Shortly after the Vista news came down, Apple unloaded a true bombshell: Boot Camp, its new utility for Intel-based Macintoshes, would let you install Windows alongside Mac OS X. All of a sudden, one system could be a Windows PC and a Mac.
The Vista delay amounts to only a few weeks - and with Microsoft saying it needs the time to get security right, no rational Windows user would want it to cut corners to hit a deadline. In other words, this is not that big a deal.
The larger question is whether Vista itself will be a big deal. As I write, there's no indication that it will offer much in the way of breakthroughs. In fact, much of what it promises - from tighter security to handy little desktop applets - is already here in the form of downloadable third-party enhancements.
Why isn't Vista bolder? In part, that's because for all of Windows' changes over the past two decades, the business model behind it remains the same. Microsoft still slogs away for years on a gargantuan update, sticks the finished product in a box, and charges $100 or more for it.
Compare that with the online world, where innovative tools and services pop up almost every day and get updated frequently. Oh, and there's the little fact that an amazing percentage of the best stuff doesn't cost a dime, at least for now.
It's increasingly tough for a product as antediluvian as Windows to remain relevant. The new Windows Live services are genuinely webby, but they're not really finished, and they're not really Windows as we know it. That's a depressing prospect for Microsoft, or for anyone who is pinning their hopes on being instantly wowed by Vista.

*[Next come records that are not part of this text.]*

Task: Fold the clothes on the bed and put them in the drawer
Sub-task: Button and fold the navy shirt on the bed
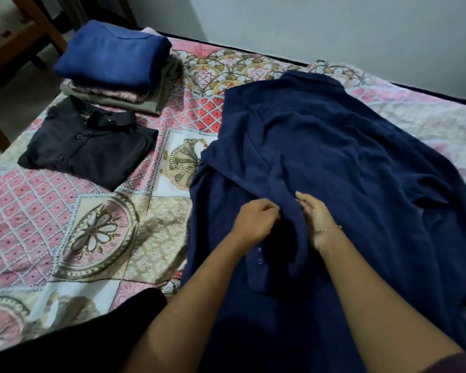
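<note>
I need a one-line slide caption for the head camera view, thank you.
Both hands, left and right, pinch the navy shirt spread on the bed, beside already folded clothes.

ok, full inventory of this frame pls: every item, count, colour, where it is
navy shirt: 1, dark blue, spread unfolded on the right half of the bed, collar at the far end
black shirt: 1, black, folded, on the left side of the bed
stack of folded clothes: 1 stack, blue piece on top, pink and olive pieces under it, just beyond the black shirt
bedsheet: 1, pink, beige and white pattern, covers the bed
wooden furniture: brown, only partly seen, off the bed at top left
wall: pale grey, behind the bed
bracelet: 1, thin, on the right wrist
left hand: pinches the navy shirt's front edge
right hand: holds the same edge, close beside the left hand
</note>
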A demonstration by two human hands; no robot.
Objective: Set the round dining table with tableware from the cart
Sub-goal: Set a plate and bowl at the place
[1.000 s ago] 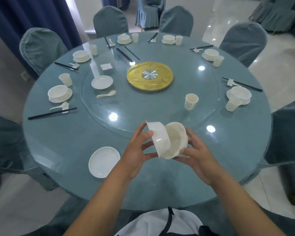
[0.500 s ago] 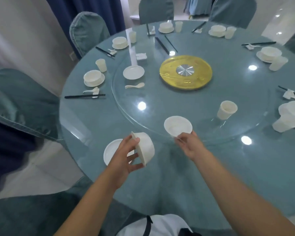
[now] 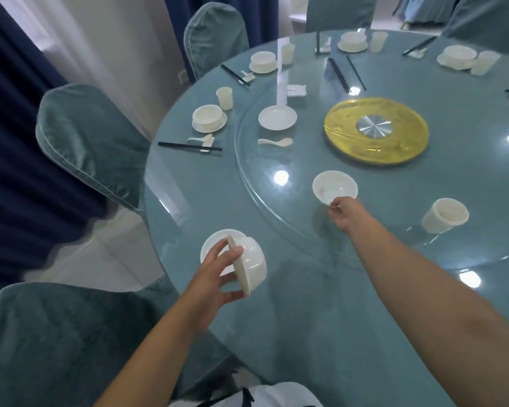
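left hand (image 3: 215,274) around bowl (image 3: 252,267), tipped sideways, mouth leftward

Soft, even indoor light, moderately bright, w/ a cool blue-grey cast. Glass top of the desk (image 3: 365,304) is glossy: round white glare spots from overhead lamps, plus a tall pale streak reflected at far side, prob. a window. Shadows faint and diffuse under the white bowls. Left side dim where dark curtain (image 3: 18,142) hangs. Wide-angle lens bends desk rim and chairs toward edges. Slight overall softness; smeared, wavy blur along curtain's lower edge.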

At the same time, there's reason for optimism about Windows' future. Boot Camp is a reminder that operating systems are ultimately about letting software work on particular hardware. All those Windows programs being able to run on Apple's inventive machines can only be good news.
And the most important thing about Vista may be how it will enable new software to take advantage of cutting-edge hardware such as 64bit CPUs and ATI and NVidia's latest graphics. True Vista programs won't arrive when the OS does - but without it, they'd never arrive.